Speak kindly: As I touched a little on the negative effects of social media when interacting with others, I will reiterate the need to always speak kindly to others.  You do not know what that person you are interacting with online or in person is truly going through, and a kind word spoken gently to them will have such a positive impact on their life, one that you may never realize.  Just as it takes one negative word to take a life, it also takes just one kind word to save one.  Kind words cause a positive ripple effect in the social world and will always be paid forward to others.

Embrace feelings: I am one of those people that instinctively react in a logical, cool demeanor, however, I try to always embrace my feelings I am going through at the time.  Embracing feelings allows a person to fully understand where they are at in their life.  If you embrace your feelings while interacting with others, your ability to engage all understanding will be heightened.  When you are talking with someone and you are overwhelmed with an emotion, embrace it and share it with the person you are talking to.  Expressing the feelings will help that person understand where you are in your life and at that moment in time while talking to them.  Feelings are meant to be expressed, shared, and embraced to fully live your life.

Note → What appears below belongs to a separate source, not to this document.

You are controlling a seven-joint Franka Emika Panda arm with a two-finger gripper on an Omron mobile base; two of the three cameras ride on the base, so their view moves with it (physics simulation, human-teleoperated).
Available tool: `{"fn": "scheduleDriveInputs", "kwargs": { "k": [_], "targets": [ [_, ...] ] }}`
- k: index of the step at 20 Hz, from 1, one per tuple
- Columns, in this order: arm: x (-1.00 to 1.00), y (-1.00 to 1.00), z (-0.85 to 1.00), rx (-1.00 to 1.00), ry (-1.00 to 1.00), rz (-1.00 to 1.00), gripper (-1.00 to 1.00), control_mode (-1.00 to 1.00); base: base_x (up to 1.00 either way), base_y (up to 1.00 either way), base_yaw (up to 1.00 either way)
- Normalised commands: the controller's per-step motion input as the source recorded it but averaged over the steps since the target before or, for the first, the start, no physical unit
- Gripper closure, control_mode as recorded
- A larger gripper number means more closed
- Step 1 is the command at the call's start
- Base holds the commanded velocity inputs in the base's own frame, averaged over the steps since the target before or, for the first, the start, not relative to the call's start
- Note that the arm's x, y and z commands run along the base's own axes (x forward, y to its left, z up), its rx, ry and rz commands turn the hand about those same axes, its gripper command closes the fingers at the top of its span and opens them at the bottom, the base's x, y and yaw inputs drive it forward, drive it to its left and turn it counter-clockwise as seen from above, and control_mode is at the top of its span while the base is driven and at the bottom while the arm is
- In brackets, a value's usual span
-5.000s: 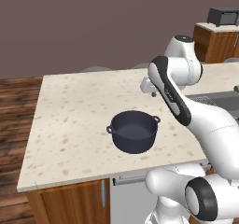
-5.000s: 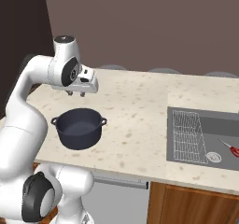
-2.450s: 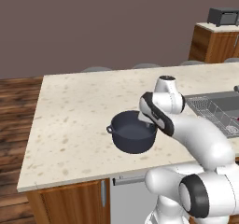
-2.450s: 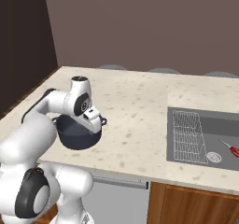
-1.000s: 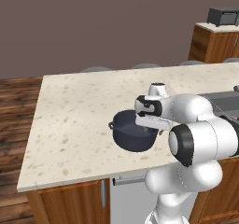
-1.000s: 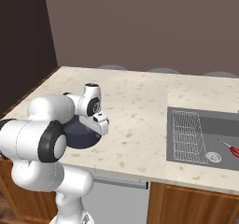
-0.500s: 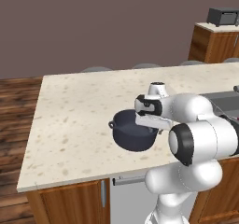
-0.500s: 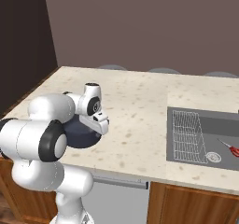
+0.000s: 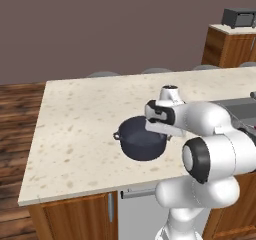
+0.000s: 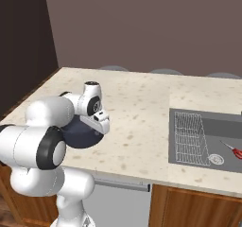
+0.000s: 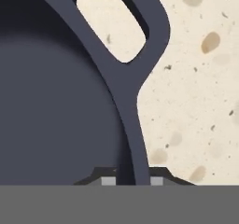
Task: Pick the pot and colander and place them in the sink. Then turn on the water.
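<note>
One round, dark navy pot [image 9: 142, 139] with a smooth matte wall and small loop handles is seen on the speckled beige stone counter [image 9: 80, 119], near its front edge. In the hand view the thin rim [image 11: 126, 106] and one loop handle [image 11: 140, 22] are shown close up, with the gripper [image 11: 133, 181] set astride the rim, one tip on each side; whether the rim is actually pinched cannot be told. Compared with half a second ago, the arm and pot are unchanged in position. To the right, well apart, the dark rectangular sink [image 10: 222, 122] with its wire rack [image 10: 190, 138] is seen, a red object [image 10: 232, 150] lying inside.
</note>
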Motion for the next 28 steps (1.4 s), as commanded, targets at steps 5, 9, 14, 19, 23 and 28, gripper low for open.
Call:
{"fn": "scheduleDriveInputs", "kwargs": {
  "k": [5,9,14,19,23,28],
  "targets": [
    [0.00,-0.14,0.90,-0.07,-0.03,0.00,1.00,-1.00,0.00,0.00,0.00],
    [0.00,-0.22,1.00,-0.11,0.00,0.00,1.00,-1.00,0.00,0.00,0.00],
    [0.00,-0.24,0.99,-0.09,0.00,0.00,1.00,-1.00,0.00,0.00,0.00],
    [0.00,0.00,0.61,-0.09,0.00,0.00,1.00,-1.00,0.00,0.00,0.00],
    [0.00,0.00,0.02,-0.01,0.00,0.00,1.00,-1.00,0.00,0.00,0.00],
    [0.00,-0.02,0.00,0.00,0.00,0.00,1.00,-1.00,0.00,0.00,0.00]
  ]
}}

Never ignore: No one likes to be ignored.  I have yet to meet someone that says they like being ignored over having attention given to them.  When you are spending time with someone, do not ignore them or dismiss them for social media stuff.  Being present in life means engaging it and people.  Never ignore your present interaction for something unimportant.  Life is meant to be lived.  Ignoring a person will never help that relationship grow into something strong and life-changing.

Treat fairly: When you are dealing with someone, treat them fairly.  No one wants to be mistreated or feel taken advantage of.  Treat people fairly in life.  There is too much hate and unfair treatment in this world.  People are so self-involved in this “me” society that they do not think they are expected to be fair.  Be the exception.  Fair treatment of others always impacts their lives.